PatentDe  


Dokumentenidentifikation DE102005023808A1 22.12.2005
Titel Balkon
Anmelder Kumer, Stanko, 93073 Neutraubling, DE
Erfinder Kumer, Stanko, 93073 Neutraubling, DE
Vertreter Patentanwälte Wasmeier, Graf, 93055 Regensburg
DE-Anmeldedatum 24.05.2005
DE-Aktenzeichen 102005023808
Offenlegungstag 22.12.2005
Veröffentlichungstag im Patentblatt 22.12.2005
IPC-Hauptklasse E04B 1/00
Zusammenfassung Bei einem Balkon, insbesondere Außenbalkon für Gebäude, ist ein an der Gebäudeaußenseite mittels in eine Geschossdecke eingreifenden Ankern, beispielsweise Klebedübeln, befestigbares Tragelement,
eine an dem Tragelement befestigbare Konsole, die einen eine Standfläche des Balkons bildenden Boden sowie eine mit dem Boden verbundene und den Boden zumindest teilweise umschließende Schürze aufweist, angeordnet.
Bei dem Balkon ist ein an der Konsole und/oder am Tragelement befestigbares Geländer, wobei das Tragelement, die Konsole und das Geländer jeweils aus Metall bzw. Stahl gefertigt sind, vorgesehen.

Beschreibung[de]

Die Neuerung bezieht sich auf einen Balkon und dabei speziell auf einen französischen Balkon.
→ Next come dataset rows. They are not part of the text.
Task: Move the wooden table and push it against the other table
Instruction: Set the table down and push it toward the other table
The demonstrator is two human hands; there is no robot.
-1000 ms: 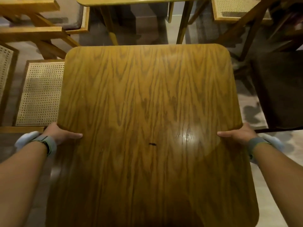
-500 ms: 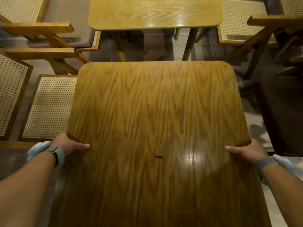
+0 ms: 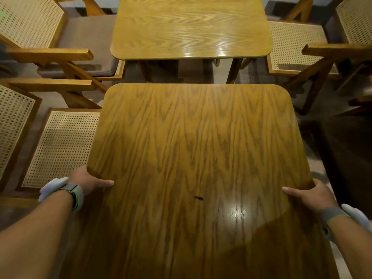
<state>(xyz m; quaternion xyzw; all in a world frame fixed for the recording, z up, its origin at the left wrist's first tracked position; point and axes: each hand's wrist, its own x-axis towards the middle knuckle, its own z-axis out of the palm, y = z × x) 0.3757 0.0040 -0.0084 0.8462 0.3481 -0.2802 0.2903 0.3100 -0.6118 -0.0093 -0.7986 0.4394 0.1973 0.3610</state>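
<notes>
A dark wooden table (image 3: 197,150) with rounded corners fills the middle and bottom of the head view. My left hand (image 3: 90,180) grips its left edge, thumb on top. My right hand (image 3: 308,195) grips its right edge the same way. Straight ahead stands the other table (image 3: 191,27), lighter and shinier, with its legs showing below its near edge. A strip of floor separates the two tops, and the held table's far edge sits a little right of the other table's near edge.
Cane-seat wooden chairs flank both sides: one (image 3: 60,146) beside the held table on the left, another (image 3: 40,35) at the upper left, and one (image 3: 302,45) at the upper right. A dark piece of furniture (image 3: 350,158) stands on the right.
The other table has come further into view and the gap between the two tops has narrowed. Both hands keep the same grip on the table's side edges.
</notes>
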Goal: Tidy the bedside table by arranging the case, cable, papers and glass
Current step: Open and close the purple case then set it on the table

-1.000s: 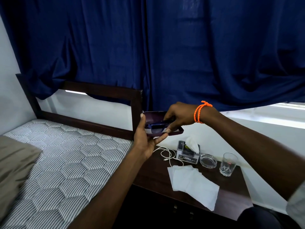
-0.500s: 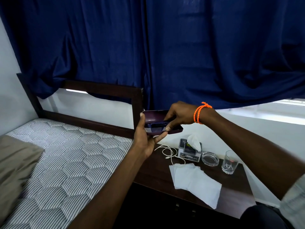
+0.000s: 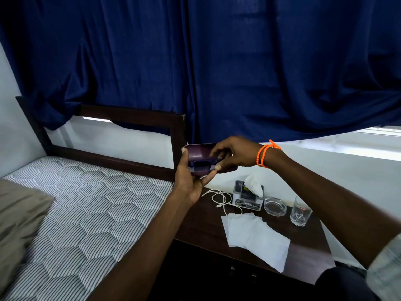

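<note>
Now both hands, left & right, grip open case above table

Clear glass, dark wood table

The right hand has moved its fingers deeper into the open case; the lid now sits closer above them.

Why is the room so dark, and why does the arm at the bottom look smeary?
In the head view, the blue curtain covers most of the window, so daylight only slips in under it; the right sleeve blurs near the frame edge, while both hands, left and right, on the purple case look fairly sharp.
</note>
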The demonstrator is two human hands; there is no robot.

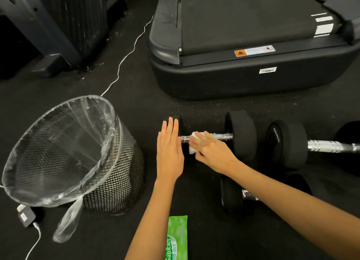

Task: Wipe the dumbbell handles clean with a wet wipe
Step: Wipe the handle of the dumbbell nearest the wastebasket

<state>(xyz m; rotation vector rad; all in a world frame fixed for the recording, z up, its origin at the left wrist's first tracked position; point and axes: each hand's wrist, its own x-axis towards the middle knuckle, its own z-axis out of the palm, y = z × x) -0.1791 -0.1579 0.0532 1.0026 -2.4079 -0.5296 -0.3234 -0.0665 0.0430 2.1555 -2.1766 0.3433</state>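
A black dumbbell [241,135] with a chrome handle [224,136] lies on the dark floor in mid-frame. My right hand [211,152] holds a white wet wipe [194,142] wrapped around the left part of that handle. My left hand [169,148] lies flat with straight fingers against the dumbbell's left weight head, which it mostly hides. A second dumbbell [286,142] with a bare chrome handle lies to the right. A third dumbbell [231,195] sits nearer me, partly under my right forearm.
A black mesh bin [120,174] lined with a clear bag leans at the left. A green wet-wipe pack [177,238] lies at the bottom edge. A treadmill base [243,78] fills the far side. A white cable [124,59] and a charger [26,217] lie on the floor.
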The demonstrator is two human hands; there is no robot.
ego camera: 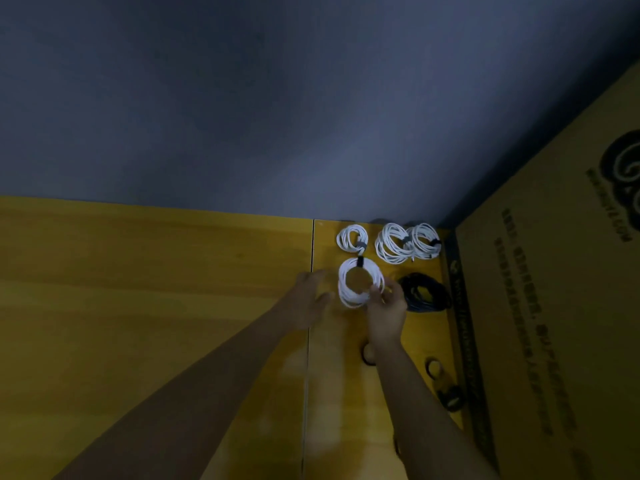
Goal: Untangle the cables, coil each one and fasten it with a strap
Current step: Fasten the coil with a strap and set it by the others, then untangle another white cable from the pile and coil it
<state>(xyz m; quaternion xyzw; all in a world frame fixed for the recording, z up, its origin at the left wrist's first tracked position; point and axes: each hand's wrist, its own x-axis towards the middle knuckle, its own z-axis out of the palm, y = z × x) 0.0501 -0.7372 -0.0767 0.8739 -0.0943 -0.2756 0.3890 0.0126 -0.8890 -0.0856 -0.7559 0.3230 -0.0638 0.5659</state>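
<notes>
Right hand (385, 308) pinches round, strapped white coil (360, 286).

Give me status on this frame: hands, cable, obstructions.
Right hand pinches strapped white coil; left hand open beside it. Three white coils behind, black coil right. Nothing blocking.

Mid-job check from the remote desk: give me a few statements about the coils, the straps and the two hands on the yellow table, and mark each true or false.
1. Four white coils lie on the table. True.
2. The right hand pinches the nearest white coil. True.
3. The left hand grips the black coil. False: it is open, left of the white coil.
4. The black coil lies left of all the white ones. False: it lies right of the nearest one.
5. Loose straps lie near the cardboard box. True.
</notes>
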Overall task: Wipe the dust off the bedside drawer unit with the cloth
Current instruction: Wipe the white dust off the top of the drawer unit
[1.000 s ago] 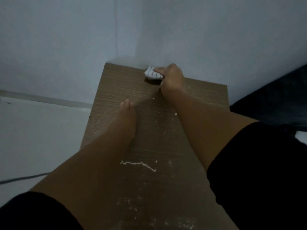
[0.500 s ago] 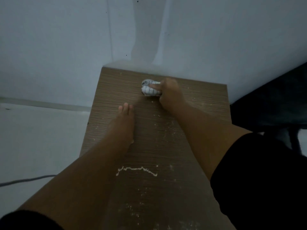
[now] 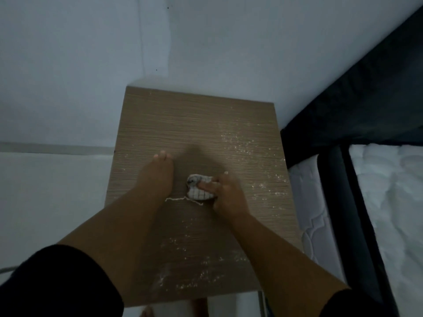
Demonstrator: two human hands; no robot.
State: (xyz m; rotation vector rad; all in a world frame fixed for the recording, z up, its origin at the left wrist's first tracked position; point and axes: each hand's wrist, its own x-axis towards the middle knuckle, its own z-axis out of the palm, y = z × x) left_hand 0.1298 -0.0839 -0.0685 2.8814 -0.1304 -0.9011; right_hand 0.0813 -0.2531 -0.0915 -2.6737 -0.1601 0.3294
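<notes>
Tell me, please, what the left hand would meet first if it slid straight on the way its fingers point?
Probably nothing on the drawer unit's top: ahead of the left hand lies bare wood, then the wall.

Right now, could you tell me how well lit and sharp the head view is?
Head view: dim, bluish light with soft detail; a broad shadow falls on the drawer unit beyond the cloth; white dust specks still stand out; straight edges bow from the wide-angle lens.

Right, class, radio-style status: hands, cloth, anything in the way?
Right hand clamped on bunched cloth, mid drawer unit top. Left hand flat, empty, beside it. Dust line and specks remain. Nothing in the way.
</notes>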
Aufgabe der Neuerung ist es, einen Balkon aufzuzeigen, der problemlos als Bausatz gefertigt und montiert werden kann. Zur Lösung dieser Aufgabe ist ein Balkon entsprechend dem Schutzanspruch 1 ausgebildet.

Weiterbildungen der Neuerung sind Gegenstand der Unteransprüche. Die Neuerung wird im Folgenden anhand der Figuren an einem Ausführungsbeispiel näher erläutert. Es zeigen:

1 in perspektivischer Darstellung eine Gebäudefenstertür, zusammen mit einem an der Gebäudeaußenseite angebrachten Balkon gemäß der Neuerung;

2 einen Schnitt durch die Gebäudeaußenwand und den dort vorgesehenen Balkon;

3 eine Darstellung ähnlich 2, jedoch bei voneinander getrennten Elementen des Balkons;

4 in perspektivischer Darstellung das an der Gebäudeaußenwand befestigbare Tragelement;

5 in vereinfachter perspektivischer Darstellung und in Rückansicht die Konsole bzw. Unterkonstruktion des Balkons der 1;

6 den Zuschnitt der Schürze der Konsole;

7 einen Schnitt durch eine Geländerpfosten.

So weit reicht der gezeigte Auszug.